ABSTRACT

Subject to the constraints of ss 23-25 of the MCA 1973, the court has a complete discretion as to how its powers to make financial orders should be exercised (including whether they should be exercised at all), since there is no regime of matrimonial property under the law of England and Wales. This is criticised by some jurists overseas who are constrained by an inflexible code of automatic matrimonial joint ownership. They claim that the English law of ancillary relief is defective in that it is inappropriate to the modern concept of matrimony as a partnership, since it is ‘a law of separation of assets’; and that it is illogical in a marriage partnership in which in theory there should be ‘community of property’ unless there are special reasons for contracting out of such a position.
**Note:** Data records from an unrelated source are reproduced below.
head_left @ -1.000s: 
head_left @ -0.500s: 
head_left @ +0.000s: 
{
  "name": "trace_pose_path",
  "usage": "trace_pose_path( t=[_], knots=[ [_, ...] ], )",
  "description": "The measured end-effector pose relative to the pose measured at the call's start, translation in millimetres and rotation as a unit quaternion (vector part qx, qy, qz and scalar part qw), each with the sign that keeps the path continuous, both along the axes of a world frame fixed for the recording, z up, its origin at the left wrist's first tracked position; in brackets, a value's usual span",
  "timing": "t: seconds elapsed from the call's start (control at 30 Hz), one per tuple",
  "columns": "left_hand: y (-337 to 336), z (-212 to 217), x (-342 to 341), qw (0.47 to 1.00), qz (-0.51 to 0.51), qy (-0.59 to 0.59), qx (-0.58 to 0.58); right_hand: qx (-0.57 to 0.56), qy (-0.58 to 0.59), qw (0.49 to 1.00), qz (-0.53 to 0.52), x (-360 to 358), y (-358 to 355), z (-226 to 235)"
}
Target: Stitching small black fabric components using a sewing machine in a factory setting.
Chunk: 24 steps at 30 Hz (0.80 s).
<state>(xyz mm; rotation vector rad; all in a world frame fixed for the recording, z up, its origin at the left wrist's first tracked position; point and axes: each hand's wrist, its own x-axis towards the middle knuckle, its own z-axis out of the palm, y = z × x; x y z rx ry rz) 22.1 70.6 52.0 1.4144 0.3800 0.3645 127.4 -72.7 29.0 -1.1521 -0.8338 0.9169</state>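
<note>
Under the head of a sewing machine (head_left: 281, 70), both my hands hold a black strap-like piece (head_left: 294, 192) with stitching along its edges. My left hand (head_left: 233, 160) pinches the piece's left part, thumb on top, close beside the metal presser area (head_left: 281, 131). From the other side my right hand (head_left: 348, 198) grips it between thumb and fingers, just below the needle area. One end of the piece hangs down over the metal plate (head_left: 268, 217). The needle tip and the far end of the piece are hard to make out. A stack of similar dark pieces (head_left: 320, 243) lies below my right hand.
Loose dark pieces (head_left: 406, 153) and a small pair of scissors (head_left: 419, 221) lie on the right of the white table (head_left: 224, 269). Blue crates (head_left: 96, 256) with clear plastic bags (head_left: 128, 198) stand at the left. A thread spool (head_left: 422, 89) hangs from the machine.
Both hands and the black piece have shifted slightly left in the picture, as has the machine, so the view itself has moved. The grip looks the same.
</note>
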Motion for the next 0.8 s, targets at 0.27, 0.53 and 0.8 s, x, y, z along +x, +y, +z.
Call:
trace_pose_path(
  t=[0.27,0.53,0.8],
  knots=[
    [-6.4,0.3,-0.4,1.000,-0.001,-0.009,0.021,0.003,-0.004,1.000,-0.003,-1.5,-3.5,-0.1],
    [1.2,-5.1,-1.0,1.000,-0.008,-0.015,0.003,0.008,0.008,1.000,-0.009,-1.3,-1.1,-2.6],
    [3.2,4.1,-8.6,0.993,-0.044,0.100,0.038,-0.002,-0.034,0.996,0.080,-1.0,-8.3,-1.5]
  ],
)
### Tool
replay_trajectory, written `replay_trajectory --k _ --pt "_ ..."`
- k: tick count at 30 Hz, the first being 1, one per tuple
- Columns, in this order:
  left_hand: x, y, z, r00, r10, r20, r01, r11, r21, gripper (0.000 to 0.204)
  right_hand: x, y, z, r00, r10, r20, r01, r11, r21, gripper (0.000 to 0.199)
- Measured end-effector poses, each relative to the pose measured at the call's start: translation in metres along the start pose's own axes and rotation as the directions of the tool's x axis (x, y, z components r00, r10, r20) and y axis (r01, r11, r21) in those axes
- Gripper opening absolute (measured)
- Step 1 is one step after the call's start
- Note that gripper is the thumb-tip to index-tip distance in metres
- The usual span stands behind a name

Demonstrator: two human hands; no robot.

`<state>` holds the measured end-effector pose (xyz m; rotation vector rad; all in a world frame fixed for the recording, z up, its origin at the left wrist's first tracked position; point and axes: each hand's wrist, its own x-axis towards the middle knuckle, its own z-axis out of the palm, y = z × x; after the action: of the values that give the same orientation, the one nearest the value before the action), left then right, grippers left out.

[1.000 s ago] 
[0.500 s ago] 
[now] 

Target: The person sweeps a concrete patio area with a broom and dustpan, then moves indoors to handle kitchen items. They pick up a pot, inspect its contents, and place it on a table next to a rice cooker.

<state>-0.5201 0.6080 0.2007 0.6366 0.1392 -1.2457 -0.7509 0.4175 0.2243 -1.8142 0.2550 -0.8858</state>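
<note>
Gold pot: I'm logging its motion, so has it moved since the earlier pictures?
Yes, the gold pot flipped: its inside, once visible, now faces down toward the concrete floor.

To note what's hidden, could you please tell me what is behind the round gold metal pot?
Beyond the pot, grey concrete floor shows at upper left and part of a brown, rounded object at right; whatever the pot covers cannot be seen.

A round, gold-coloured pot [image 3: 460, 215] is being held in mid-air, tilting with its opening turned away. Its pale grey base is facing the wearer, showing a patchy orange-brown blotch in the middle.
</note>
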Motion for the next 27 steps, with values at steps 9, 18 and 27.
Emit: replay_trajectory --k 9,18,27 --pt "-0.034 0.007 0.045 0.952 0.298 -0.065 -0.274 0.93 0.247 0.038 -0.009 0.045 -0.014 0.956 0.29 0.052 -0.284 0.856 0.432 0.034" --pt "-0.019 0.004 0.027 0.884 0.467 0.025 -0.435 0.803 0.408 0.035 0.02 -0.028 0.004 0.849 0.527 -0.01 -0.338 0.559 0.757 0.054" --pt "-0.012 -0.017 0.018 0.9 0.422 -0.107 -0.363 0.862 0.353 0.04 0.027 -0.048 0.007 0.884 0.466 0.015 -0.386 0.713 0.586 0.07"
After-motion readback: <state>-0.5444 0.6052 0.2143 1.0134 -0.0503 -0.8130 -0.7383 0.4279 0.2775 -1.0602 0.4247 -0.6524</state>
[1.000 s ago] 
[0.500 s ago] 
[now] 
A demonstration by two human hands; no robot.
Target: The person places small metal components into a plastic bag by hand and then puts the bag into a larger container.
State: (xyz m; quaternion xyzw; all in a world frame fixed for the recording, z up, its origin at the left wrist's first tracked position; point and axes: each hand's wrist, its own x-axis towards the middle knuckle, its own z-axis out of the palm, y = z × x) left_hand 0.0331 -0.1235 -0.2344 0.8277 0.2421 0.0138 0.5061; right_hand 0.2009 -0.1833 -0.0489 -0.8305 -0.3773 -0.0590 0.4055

Prenuptial contracts make no difference to the discretionary nature of ancillary relief in English law, although they may be taken in account as part of all the circumstances of the case (see per Wall LJ in N v N (Jurisdiction: Pre-Nuptial Agreement) [1999] 2 FLR 745; and F v F (Ancillary Relief: Substantial Assets) [1995] 2 FLR 47, where Thorpe LJ took the view that such contracts have limited significance, although Cazalet J in N v N (Foreign Divorce) [1997] 1 FLR 900 considered that they may be relevant). Wilson J in S v S (Staying Proceedings) [1997] 2 FLR 669 considered that the day of such contracts would come, probably in serial monogamy cases where the enforceability of such a contract was crucial to a marriage taking place at all. The suggestion in the government’s 1998 consultation paper, Supporting Families (Home Office, 1998), that prenuptial contracts should be made enforceable subject to specific conditions has not been implemented. The Family Division judges responded to the consultation paper in the March 1999 issue of the journal Family Law and distinguished them from the only similar pact now commonly taken into account by the court, namely the Edgar v Edgar ([1980] 1 WLR 1410) maintenance agreement. The Solicitors Family Law Association (SFLA), which publishes pre-marriage precedents, seems to be broadly in favour of introducing some sort of financial agreement on marriage.